**Provided information:**
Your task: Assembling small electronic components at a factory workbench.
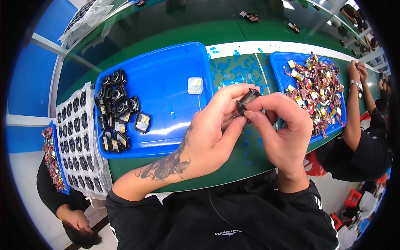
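Both of my hands meet above the green table (175, 33), between two blue trays. My left hand (208, 137) and my right hand (283, 133) pinch one small black part (246, 100) with a tan inner face. Fingertips of both hands close around it, so its lower half is hidden. A large blue tray (166, 71) lies to the left of my hands, with a heap of similar black parts (116, 108) along its left side and one small silver square piece (194, 85) near its right rim.
A second blue tray (279, 62) at the right holds several small red and yellow pieces (316, 91). Blue film scraps (233, 71) litter the table between the trays. A clear blister tray of black parts (79, 137) sits far left. Another person's arm (354, 112) reaches in at right.
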Motion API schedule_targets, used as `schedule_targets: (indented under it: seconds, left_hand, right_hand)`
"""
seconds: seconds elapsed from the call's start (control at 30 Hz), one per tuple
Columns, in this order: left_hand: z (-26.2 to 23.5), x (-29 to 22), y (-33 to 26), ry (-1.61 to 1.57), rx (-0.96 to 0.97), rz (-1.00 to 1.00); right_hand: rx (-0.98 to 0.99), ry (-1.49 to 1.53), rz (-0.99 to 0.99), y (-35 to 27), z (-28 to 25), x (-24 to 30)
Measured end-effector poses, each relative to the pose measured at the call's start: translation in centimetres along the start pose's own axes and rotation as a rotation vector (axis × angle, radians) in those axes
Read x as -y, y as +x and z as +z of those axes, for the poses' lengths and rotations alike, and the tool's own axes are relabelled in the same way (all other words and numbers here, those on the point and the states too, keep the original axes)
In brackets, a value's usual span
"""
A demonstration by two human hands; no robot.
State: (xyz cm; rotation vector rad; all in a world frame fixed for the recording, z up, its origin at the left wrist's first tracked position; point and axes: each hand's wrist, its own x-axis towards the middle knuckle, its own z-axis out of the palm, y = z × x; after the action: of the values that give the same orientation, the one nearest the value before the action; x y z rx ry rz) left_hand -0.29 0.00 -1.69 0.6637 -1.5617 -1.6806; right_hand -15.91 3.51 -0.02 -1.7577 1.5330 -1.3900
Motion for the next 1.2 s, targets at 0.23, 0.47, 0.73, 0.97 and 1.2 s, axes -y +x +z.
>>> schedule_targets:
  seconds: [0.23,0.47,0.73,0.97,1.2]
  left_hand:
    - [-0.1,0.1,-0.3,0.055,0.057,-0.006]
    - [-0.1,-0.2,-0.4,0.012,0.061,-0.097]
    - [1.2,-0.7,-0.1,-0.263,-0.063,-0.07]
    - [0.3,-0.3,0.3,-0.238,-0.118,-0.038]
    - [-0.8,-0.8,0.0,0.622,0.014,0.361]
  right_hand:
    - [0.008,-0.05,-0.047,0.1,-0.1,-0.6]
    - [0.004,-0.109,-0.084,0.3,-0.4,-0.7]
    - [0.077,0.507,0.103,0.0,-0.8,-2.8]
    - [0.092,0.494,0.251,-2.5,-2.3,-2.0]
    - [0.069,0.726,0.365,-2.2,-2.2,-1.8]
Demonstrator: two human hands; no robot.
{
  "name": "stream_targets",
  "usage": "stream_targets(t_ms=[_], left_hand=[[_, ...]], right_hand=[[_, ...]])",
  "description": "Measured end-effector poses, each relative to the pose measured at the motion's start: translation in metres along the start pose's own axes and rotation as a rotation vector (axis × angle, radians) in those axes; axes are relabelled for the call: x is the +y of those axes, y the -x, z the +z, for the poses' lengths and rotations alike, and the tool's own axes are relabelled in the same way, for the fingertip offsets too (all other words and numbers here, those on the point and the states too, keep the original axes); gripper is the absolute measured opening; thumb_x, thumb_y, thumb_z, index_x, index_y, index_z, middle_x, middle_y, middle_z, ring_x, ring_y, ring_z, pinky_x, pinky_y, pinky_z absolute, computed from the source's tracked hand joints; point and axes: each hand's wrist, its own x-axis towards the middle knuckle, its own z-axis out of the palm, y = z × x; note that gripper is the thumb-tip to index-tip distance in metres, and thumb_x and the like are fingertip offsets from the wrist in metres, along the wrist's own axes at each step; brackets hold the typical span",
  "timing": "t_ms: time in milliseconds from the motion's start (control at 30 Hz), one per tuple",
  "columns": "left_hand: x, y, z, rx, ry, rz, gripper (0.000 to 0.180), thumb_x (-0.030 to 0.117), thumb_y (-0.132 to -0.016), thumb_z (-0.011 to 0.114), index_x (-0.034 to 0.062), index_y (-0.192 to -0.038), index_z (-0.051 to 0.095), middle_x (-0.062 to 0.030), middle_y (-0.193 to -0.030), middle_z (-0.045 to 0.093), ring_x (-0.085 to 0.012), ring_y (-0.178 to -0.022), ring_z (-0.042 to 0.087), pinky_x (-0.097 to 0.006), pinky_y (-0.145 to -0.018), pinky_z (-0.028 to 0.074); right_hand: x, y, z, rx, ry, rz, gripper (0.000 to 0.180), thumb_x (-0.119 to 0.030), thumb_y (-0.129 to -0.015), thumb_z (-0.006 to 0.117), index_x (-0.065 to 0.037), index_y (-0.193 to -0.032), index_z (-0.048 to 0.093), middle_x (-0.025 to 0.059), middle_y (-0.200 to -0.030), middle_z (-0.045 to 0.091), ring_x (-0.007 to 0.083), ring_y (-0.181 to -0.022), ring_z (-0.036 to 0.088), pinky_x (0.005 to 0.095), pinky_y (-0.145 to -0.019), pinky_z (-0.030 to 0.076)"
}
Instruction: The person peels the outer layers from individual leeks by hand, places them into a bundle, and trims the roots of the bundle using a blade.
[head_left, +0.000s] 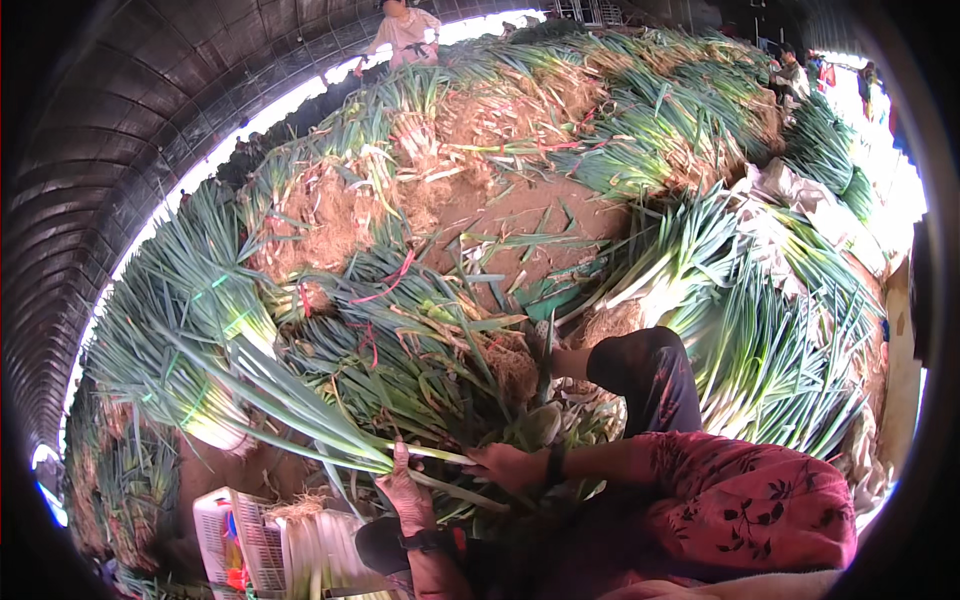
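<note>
Several long green onions (330, 445) lie across in front of me, their leaves reaching to the far left. My left hand (405, 495) is closed around them where the green turns pale. My right hand (505, 465) pinches the white end of one stalk, just right of the left hand. Another pale stalk (455, 490) slants below it. By my left forearm stand trimmed white onion stems (325, 550) with roots at the top. A heap of untrimmed green onions (400, 370) with dry outer leaves lies just beyond my hands.
A white plastic basket (240, 535) with coloured items stands at lower left. Tied onion bundles (225, 295) lie at left, loose clean onions (770, 350) at right. Beyond the bare soil (520, 215) rise big onion piles. One person (405, 35) stands at the back; another (790, 75) is at far right.
</note>
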Motion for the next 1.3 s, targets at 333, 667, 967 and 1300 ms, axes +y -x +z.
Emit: stream_targets(t_ms=[333, 667, 967, 1300], left_hand=[[0.012, 0.006, 0.001, 0.025, 0.036, 0.007, 0.015, 0.012, -0.083, 0.073, 0.0058, -0.089, 0.06, -0.0083, -0.078, 0.067, -0.0077, -0.058, 0.056, -0.019, -0.047, 0.039], [0.012, 0.014, -0.004, -0.117, 0.041, 0.073, 0.019, 0.011, -0.079, 0.076, 0.0053, -0.089, 0.061, -0.0125, -0.083, 0.069, -0.0128, -0.068, 0.064, -0.02, -0.047, 0.039], [0.013, 0.008, -0.001, -0.193, 0.033, 0.13, 0.016, 0.013, -0.082, 0.071, 0.0048, -0.091, 0.061, -0.0041, -0.074, 0.062, -0.0091, -0.062, 0.054, -0.02, -0.052, 0.038], [0.014, 0.014, -0.001, -0.252, 0.014, -0.03, 0.018, 0.015, -0.082, 0.07, 0.0064, -0.094, 0.06, -0.0107, -0.085, 0.069, -0.0124, -0.061, 0.06, -0.022, -0.053, 0.047]], right_hand=[[0.0, -0.008, 0.027, 0.047, -0.09, -0.033, 0.03, -0.032, -0.095, 0.053, -0.003, -0.101, 0.05, 0.0236, -0.073, 0.057, 0.0431, -0.068, 0.059, 0.049, -0.06, 0.046], [-0.003, 0.001, 0.028, 0.062, -0.081, -0.089, 0.027, -0.027, -0.095, 0.055, -0.001, -0.1, 0.05, 0.0235, -0.072, 0.057, 0.0418, -0.066, 0.059, 0.0483, -0.057, 0.045], [0.006, -0.008, 0.034, 0.043, -0.057, -0.047, 0.034, -0.035, -0.095, 0.051, -0.002, -0.105, 0.051, 0.0258, -0.07, 0.058, 0.0448, -0.066, 0.057, 0.0506, -0.057, 0.046], [0.001, -0.015, -0.014, -0.316, -0.241, -0.235, 0.04, -0.029, -0.089, 0.06, 0.001, -0.114, 0.051, 0.0241, -0.092, 0.061, 0.0358, -0.09, 0.062, 0.0452, -0.076, 0.049]])
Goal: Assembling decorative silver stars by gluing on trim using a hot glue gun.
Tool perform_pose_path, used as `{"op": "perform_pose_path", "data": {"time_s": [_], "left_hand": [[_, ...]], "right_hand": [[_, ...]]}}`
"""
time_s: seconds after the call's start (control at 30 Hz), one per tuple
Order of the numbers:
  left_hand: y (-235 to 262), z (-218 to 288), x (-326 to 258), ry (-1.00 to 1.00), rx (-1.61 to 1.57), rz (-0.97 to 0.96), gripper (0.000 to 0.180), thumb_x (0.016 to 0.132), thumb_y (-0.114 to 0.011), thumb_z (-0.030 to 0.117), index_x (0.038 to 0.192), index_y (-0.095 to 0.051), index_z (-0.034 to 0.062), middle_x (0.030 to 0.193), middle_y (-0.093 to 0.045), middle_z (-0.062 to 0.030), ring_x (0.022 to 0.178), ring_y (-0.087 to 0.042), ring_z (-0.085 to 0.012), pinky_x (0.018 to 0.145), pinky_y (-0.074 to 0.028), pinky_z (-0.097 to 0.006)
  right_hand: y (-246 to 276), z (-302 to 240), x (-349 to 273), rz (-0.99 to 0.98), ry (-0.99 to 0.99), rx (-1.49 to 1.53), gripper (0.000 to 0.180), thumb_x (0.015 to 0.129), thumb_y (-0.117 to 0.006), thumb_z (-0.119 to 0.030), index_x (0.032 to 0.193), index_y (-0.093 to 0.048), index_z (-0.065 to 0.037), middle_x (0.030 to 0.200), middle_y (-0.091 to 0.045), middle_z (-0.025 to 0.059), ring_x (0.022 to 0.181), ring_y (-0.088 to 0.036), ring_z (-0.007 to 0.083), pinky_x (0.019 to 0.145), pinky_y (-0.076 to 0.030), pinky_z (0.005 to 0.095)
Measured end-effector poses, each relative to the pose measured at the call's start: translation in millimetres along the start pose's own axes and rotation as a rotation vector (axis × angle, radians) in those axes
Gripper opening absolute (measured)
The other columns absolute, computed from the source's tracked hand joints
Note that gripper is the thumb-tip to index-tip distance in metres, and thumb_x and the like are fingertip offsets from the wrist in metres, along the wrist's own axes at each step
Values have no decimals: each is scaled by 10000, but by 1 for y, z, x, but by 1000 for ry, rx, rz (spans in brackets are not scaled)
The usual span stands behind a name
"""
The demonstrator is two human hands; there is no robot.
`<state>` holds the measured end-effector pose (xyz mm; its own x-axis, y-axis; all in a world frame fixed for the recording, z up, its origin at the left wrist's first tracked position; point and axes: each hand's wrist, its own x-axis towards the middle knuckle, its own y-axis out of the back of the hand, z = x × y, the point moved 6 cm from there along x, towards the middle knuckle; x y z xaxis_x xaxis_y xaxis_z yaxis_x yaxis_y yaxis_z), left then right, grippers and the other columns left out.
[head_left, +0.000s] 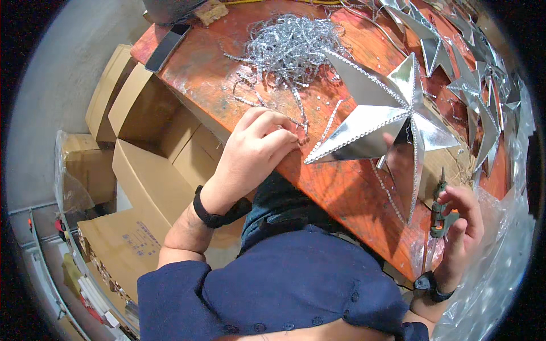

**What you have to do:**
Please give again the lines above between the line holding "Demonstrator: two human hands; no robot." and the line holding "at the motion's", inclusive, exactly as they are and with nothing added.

**Written answer:**
Demonstrator: two human hands; no robot.
{
  "name": "stream_targets",
  "usage": "stream_targets(t_ms=[_], left_hand=[[_, ...]], right_hand=[[_, ...]])",
  "description": "Measured end-effector poses, each relative to the pose measured at the motion's start: translation in metres along the start pose's own axes and rotation as a rotation vector (axis × angle, radians) in those axes; axes are relabelled for the call: x is the +y of those axes, y the -x, z the +z, for the poses' lengths and rotations alike, and the tool's own axes are relabelled in the same way, for the fingertip offsets too (all other words and numbers here, those on the point and the states too, keep the original axes); gripper is the absolute measured opening; thumb_x, thumb_y, thumb_z, index_x, index_y, index_z, middle_x, middle_y, middle_z, ring_x, ring_y, ring_z, pinky_x, pinky_y, pinky_z absolute, computed from the source's tracked hand joints; point and axes: each hand's wrist, its own x-axis towards the middle knuckle, its own z-axis out of the palm, y = z × x; note that gripper is the thumb-tip to index-tip distance in metres, and thumb_x and the like are fingertip offsets from the wrist in metres, along the wrist's own axes at each step; brackets hold the typical span",

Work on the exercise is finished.